La vente de terrains virtuels dans «Otherside», le «métavers» (univers numérique) du «Bored Ape Yacht Club», plus célèbre club de détenteurs de «NFT», a toutefois atteint plusieurs centaines de millions de dollars en 24 heures début mai. (Photo: 123RF)
Paris — Dépression passagère ou explosion d’une bulle? Le marché des objets numériques certifiés («NFT»), très florissant depuis son irruption l’an dernier, vient de connaître un brusque coup d’arrêt et doit désormais s’assainir pour attirer le grand public et durer, selon les spécialistes.
Après avoir généré 44,2 milliards de dollars américains en 2021, les «NFT» («Non-Fungible Tokens» ou «jetons non fongibles» en français), ces actifs numériques uniques authentifiés sur la chaîne de blocs — la technologie qui sert de base notamment aux cryptomonnaies comme le bitcoin — ont enregistré une baisse du volume des dépenses de 75% entre février et mi-avril, selon le cabinet Chainalysis.
Symbole du mini-krach: le NFT du tout premier tweet de l’histoire, acheté pour près de 3 millions de dollars américains en 2021 et remis aux enchères le 7 avril. Son propriétaire en attend 48 M$ US mais, pour l’heure, la meilleure offre dépasse à peine les… 20 000 $ US.

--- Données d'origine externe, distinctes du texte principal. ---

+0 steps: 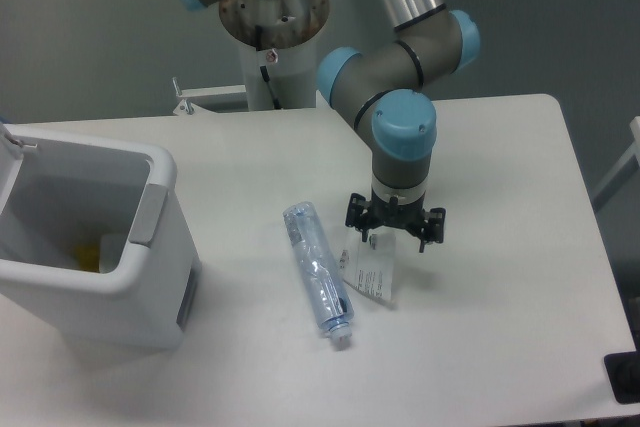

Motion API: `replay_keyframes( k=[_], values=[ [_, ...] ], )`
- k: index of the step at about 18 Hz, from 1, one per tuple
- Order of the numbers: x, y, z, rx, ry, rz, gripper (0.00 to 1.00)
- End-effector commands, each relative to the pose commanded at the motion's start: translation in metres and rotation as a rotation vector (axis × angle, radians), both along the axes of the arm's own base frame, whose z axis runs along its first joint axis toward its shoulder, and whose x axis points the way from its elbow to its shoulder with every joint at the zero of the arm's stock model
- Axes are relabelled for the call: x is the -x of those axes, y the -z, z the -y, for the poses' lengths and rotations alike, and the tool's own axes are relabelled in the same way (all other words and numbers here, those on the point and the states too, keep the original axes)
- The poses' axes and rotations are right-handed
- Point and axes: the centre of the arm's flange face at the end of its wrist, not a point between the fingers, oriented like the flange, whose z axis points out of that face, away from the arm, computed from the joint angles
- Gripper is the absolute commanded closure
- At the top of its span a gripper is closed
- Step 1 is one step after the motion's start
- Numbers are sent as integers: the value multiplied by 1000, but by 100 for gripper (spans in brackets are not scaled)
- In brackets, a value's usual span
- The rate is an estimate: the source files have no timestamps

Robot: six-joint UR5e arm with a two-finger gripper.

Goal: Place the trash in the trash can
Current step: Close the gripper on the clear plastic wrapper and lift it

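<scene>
1. In the single camera view we take the bin (90, 247) as our landmark: it stands at the left edge of the table (500, 297), open at the top, with a grey panel on the rim side facing right. Something yellow and something pale show inside it, too small for us to name.
2. The bottle (318, 269) lies flat on the table to the right of the bin, apart from it, with bare tabletop between the two. Its cap end points toward the near edge of the table.
3. The packet (369, 272) lies flat just right of the bottle, farther from the bin, close beside the bottle's lower half.
4. The gripper (394, 232) hangs right above the packet's far end, pointing down, its fingers spread apart and holding nothing. We cannot tell whether the fingertips touch the packet.
5. Farther right of the bin, past the gripper, we see broad bare tabletop up to the right and near edges.
6. The arm's base column (272, 57) rises behind the table's far edge.
</scene>
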Motion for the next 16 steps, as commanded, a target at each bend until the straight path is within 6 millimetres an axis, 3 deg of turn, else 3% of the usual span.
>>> replay_keyframes(
  k=[3,7,16],
  values=[
    [-1,0,-1,0,3,0,67],
    [-1,-8,-2,-12,2,-1,99],
    [10,-26,1,-44,-12,-3,100]
  ],
)
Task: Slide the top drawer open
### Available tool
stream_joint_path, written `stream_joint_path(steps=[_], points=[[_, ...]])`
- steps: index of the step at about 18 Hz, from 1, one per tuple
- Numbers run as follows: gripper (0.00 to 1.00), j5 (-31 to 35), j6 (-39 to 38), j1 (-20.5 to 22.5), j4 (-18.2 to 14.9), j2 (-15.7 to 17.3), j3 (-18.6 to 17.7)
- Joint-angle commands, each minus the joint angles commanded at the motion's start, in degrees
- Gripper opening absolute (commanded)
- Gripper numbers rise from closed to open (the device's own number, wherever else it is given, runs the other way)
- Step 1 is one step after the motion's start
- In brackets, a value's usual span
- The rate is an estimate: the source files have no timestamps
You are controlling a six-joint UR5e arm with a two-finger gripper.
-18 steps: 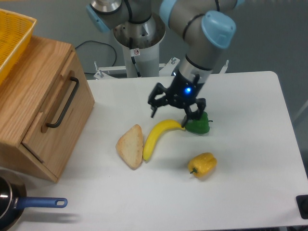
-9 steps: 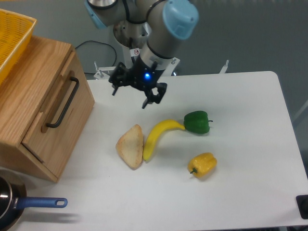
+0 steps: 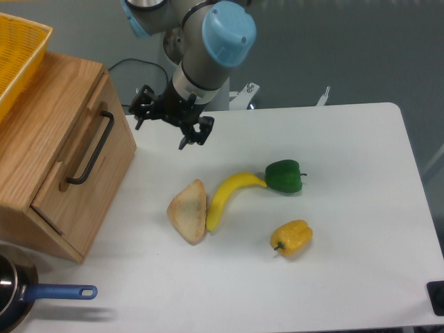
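- You had a white table (image 3: 347, 173) under a grey backdrop.
- The top drawer (image 3: 83, 163) sat at the left of the frame, looking shut.
- Your gripper (image 3: 163, 126) hovered upper centre-left, jaws spread wide and holding nothing, near the drawer's black handle (image 3: 92, 148).

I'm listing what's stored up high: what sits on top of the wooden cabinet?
A yellow basket rests on the cabinet top, at its left, partly cut off by the frame. Its inside is not visible from here.
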Motion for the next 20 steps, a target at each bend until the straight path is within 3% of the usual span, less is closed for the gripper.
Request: stream_joint_path(steps=[3,11,20], points=[[1.00,0.1,-2.7,-1.9,0.7,-1.7,0.1],[1.00,-0.6,-2.7,-3.5,1.1,-1.8,0.2],[1.00,-0.2,-3.0,-7.0,1.9,0.7,0.2]])
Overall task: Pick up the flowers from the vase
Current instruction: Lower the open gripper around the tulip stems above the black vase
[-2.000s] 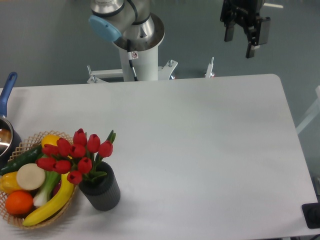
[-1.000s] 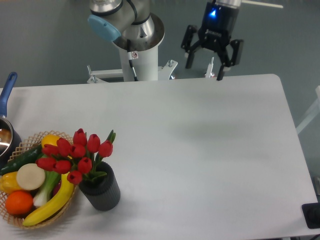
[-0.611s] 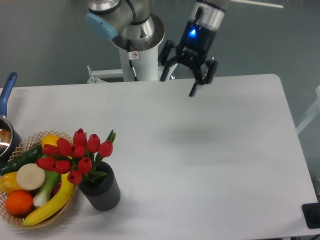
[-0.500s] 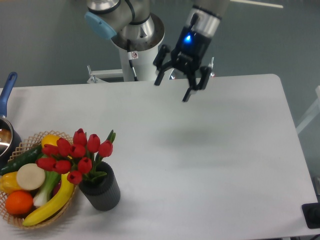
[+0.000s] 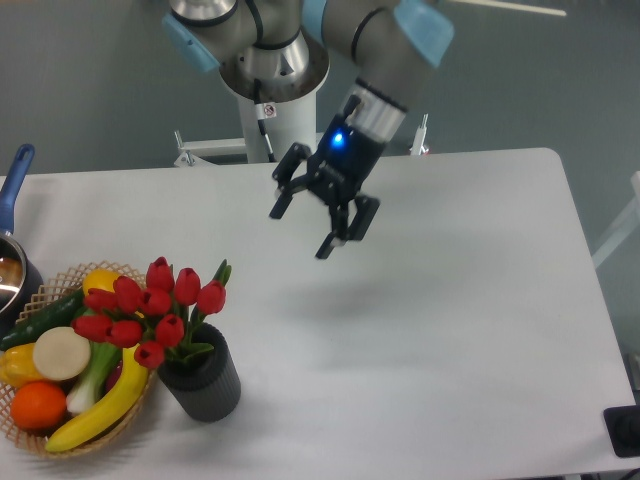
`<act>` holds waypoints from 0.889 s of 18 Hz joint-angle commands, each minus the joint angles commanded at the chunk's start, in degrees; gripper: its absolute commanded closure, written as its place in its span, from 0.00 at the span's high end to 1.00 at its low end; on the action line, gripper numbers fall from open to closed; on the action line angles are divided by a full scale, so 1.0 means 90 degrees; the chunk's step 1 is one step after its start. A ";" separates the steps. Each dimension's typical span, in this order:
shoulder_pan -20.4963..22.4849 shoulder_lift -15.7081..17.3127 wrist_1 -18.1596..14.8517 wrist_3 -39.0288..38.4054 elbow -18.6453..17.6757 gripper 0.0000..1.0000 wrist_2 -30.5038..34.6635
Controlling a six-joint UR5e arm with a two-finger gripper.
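Observation:
The flowers (image 5: 150, 308), a bunch of red tulip buds on green stems with a few leaves, stand in the vase (image 5: 203, 380), a short dark ribbed pot at the table's front left. My gripper (image 5: 304, 231) hangs above the middle of the table, up and to the right of the flowers and well apart from them. Its two black fingers are spread open with nothing between them, pointing down and to the left.
A round wicker basket (image 5: 98, 436) with a banana, an orange, a cucumber and other produce touches the vase's left side. A pot with a blue handle (image 5: 14, 185) sits at the left edge. The arm's white base (image 5: 276, 110) rises behind the table.
The gripper has swung from the far right corner down and to the left over the table, toward the flowers, staying open. The flowers and vase have not moved.

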 joint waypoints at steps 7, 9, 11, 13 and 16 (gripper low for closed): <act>-0.0156 -0.0185 0.0029 -0.0547 0.0048 1.00 -0.0460; -0.0263 -0.0361 0.0068 -0.0537 0.0233 1.00 -0.0460; -0.0380 -0.0517 0.0078 -0.0595 0.0409 1.00 -0.0460; -0.0497 -0.0624 0.0117 -0.1081 0.0614 1.00 -0.0460; -0.0625 -0.0674 0.0467 -0.1758 0.0801 1.00 -0.0333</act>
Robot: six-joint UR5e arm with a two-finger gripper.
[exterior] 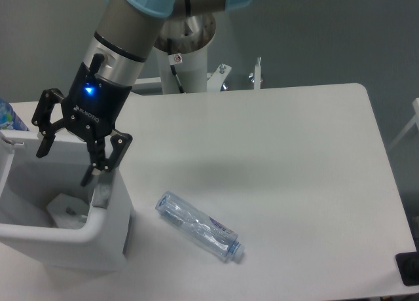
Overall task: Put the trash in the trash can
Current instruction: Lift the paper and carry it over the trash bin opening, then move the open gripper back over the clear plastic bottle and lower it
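crushed clear plastic bottle (199, 226) beside boxy trash can (98, 239).

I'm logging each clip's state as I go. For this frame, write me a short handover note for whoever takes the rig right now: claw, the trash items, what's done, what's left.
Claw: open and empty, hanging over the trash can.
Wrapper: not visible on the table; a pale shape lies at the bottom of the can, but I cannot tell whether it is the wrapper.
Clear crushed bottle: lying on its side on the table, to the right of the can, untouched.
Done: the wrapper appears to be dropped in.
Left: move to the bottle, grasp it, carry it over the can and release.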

La vente de terrains virtuels dans «Otherside», le «métavers» (univers numérique) du «Bored Ape Yacht Club», plus célèbre club de détenteurs de «NFT», a toutefois atteint plusieurs centaines de millions de dollars en 24 heures début mai.
Pour le grand public, difficile d’appréhender ce marché très volatil aux mains de quelques gros porteurs appelés «whales» (baleines), ces poids lourds qui dopent «le buzz NFT» en usant de leur influence, selon Molly White, fondatrice d’un site spécialisé qui recense les arnaques dans le monde des cryptomonnaies.
Alors, au-delà de l’effet de mode, sur quelles bases s’appuyer pour définir un «juste» prix compréhensible par tous?
80% d’arnaques?
Plutôt que «l’utilité», c’est le «statut» conféré par la possession d’un «NFT» qui semble établir sa valeur, poursuit Molly White. Les «NFT» disponibles en peu de versions, comme les «Bored Apes», donnent accès à des groupes très fermés, et sont donc les plus chers.
Le cryptoartiste «Louis16art» propose lui de se fonder sur la renommée de l’auteur, l’identité des précédents propriétaires du «NFT», la qualité de l’œuvre, ainsi que la technique utilisée, certaines étant plus exigeantes que d’autres.
D’autres spécialistes plaident notamment pour la création, à l’image de ce qui existe dans l’art traditionnel, d’une base de données destinée aux acheteurs débutants et alimentée par des spécialistes de l’art numérique.
Problème: ces actifs sont pour la plupart vendus sur «Opensea», une place de marché dérégulée. «Or, dès que vous avez une nouvelle technologie, vous avez tout de suite les fraudeurs qui sont à l’affût», souligne à l’AFP Eric Barbry, avocat spécialisé, associé au cabinet Racine.
En janvier, la plateforme a ainsi révélé que 80% des images transformées gratuitement en «NFT» sur son réseau étaient fausses ou volées. «“Opensea”, c’est un chantier énorme, on ne sait pas ce qu’on y achète», relève Olivier Lerner, co-rédacteur du livre «NFT Mine d’or» avec Sophie Lanoë.
«Far West»
Pour Molly White, le marché n’arrivera pas à attirer le grand public sans une «régulation» et une «protection du consommateur» plus fortes, même si un contrôle accru risque de diminuer l’intérêt de ce marché, basé jusque-là sur un fort appât du gain.
«C’est le Far West», résume Sophie Lanoë, pour qui l’explosion de la bulle est toutefois l’occasion de repartir «sur des bases saines».
«Tant qu’on n’a pas un droit spécifique, il faut qu’on adapte le droit “normal” aux NFT», prévient Me Eric Barbry, pour qui une évolution de la réglementation va se faire «au fur et à mesure de la maturité du secteur et de son développement».
Au-delà des failles de sécurité et «trous» juridiques persistants, qui peuvent dissuader d’acquérir des «NFT», comment simplifier leur achat, encore complexe à appréhender pour un public non technophile?
«Personne n’y comprend rien, mais tout le monde adore», veut croire Olivier Lerner.
Pour aider ce marché, «il suffit que les plateformes deviennent faciles d’accès», en ne demandant pas un portefeuille spécifique pour chaque type d’actif numérique, propose-t-il par exemple.